Playing as a generic boy avatar, the ultimate goal is to find some crystals and restore color to the world. Each stage reminds me of Super Mario 3D Land on 3DS as each area is linear, confined but still explorable. Uniquely, there is no jump button for this top-down action game but there is a dash move, most likely a thoughtful compromise from its mobile origins. Common enemies stand between you and the stage ending goal but most can usually be bested with a two or three hit combo or the super move that recharges over time. Along the way, materials can be collected and then spent on weapon upgrades in the main hub world. Occasionally, a key can be found in a stage then used in the hub world, exposing the player to a trial by combat gauntlet. Survive and be rewarded with a new weapon that carries a unique skill set. Then, use your collected materials to upgrade it and make it even better. The constant upgrades and new goals laid in front of the player at any time is what makes this game so entertaining.

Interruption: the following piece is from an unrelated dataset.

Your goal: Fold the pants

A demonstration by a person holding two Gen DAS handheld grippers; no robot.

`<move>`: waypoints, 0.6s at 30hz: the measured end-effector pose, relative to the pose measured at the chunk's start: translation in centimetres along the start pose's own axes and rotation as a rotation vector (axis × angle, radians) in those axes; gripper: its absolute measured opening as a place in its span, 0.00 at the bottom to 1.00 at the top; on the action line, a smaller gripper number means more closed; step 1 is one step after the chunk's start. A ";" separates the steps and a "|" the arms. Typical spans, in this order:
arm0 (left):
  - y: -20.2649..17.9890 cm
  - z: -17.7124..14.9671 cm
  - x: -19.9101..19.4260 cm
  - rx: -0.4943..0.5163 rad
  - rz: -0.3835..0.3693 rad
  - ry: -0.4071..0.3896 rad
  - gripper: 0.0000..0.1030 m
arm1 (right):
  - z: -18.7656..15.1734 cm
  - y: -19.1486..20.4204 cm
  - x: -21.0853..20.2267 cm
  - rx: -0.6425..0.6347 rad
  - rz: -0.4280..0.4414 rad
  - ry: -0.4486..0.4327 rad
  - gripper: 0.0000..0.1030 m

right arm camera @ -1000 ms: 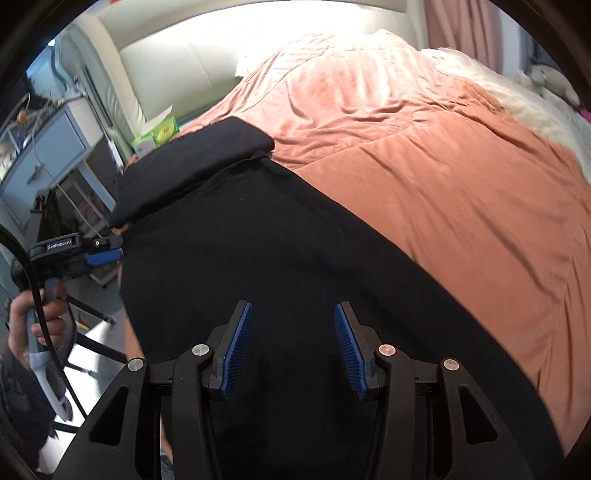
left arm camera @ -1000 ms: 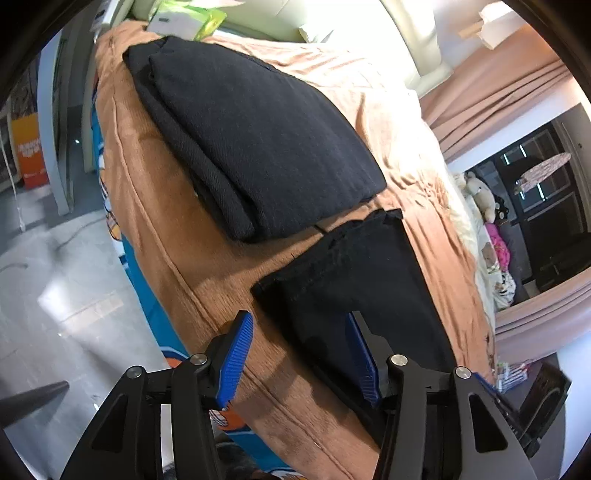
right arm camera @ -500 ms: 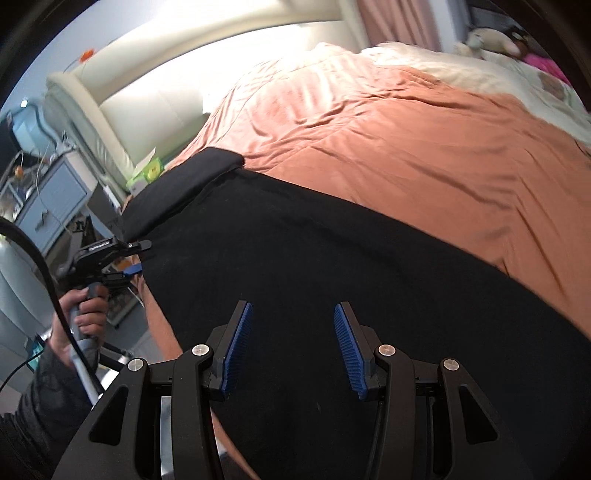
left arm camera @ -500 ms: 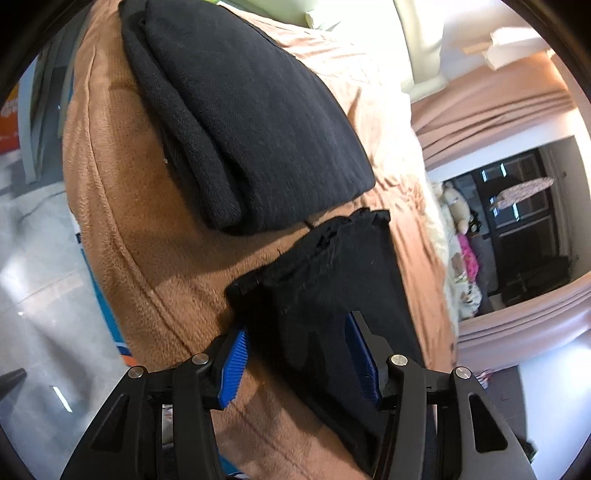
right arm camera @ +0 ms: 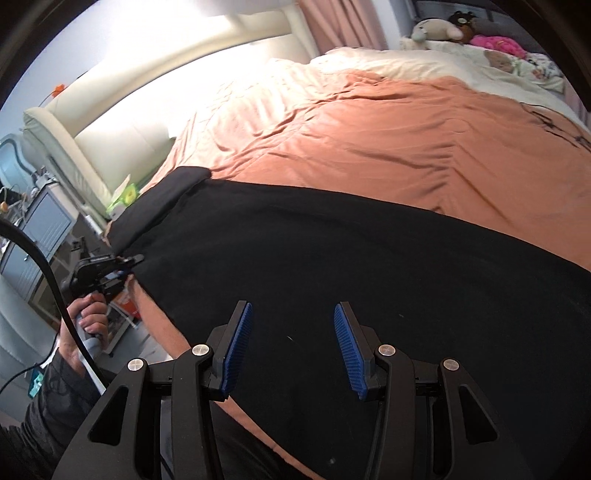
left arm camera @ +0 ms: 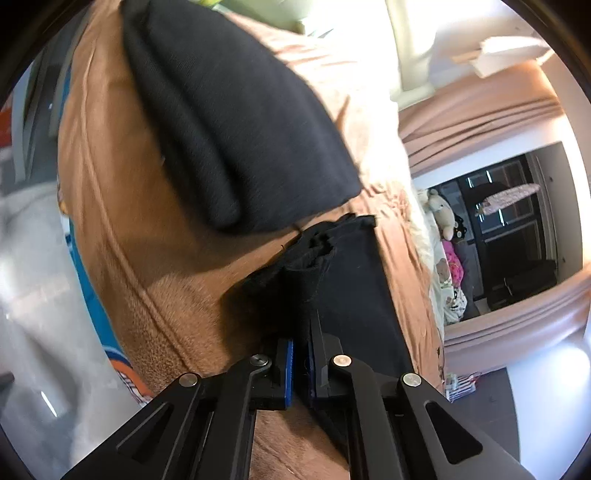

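Black pants (right arm camera: pixel 332 258) lie spread flat across the orange-brown bed cover (right arm camera: pixel 369 140). In the left wrist view, my left gripper (left arm camera: pixel 301 347) is shut on the bunched corner of the pants (left arm camera: pixel 314 258) near the bed's edge, with fabric pinched between the blue pads. The right wrist view shows that same left gripper (right arm camera: pixel 110 266) at the pants' far left corner, held by a hand (right arm camera: pixel 88 317). My right gripper (right arm camera: pixel 291 325) hovers open over the middle of the pants, with nothing between its fingers.
A folded black garment (left arm camera: pixel 240 122) lies on the bed just beyond the pants' corner. A green box (right arm camera: pixel 125 195) and a grey nightstand (right arm camera: pixel 37 221) stand by the cream headboard. Stuffed toys (right arm camera: pixel 443 29) sit at the far side. The floor (left arm camera: pixel 33 295) lies left of the bed.
My left gripper went from open around the pants' corner to shut on it, bunching the fabric. My right gripper slid along the pants and rolled, staying open.
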State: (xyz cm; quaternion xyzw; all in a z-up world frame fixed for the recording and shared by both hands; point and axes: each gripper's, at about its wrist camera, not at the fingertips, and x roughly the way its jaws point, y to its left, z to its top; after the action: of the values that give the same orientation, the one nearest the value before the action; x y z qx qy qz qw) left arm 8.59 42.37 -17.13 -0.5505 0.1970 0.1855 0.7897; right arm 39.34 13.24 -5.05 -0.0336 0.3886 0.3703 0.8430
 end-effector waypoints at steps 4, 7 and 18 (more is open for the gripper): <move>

Headland deserves some credit for putting an emphasis on the use of bright colors throughout each stage. Unfortunately, the framerate is never smooth and seems like it is working extra hard just to keep a steady pace. The lack of fluidity isn’t game breaking but it doesn’t help create a seamless combat system. Often times combo bashes are jerky, cannot be stopped once started, and the player moves forward a bit with each swing. This results in taking more damage than needed and I found myself adjusting my approach to each fight from the lack of smoothest from the game engine as opposed to modifying actions to counter the moveset of each enemy. Again, it doesn’t break the game by any means just something that is very obvious.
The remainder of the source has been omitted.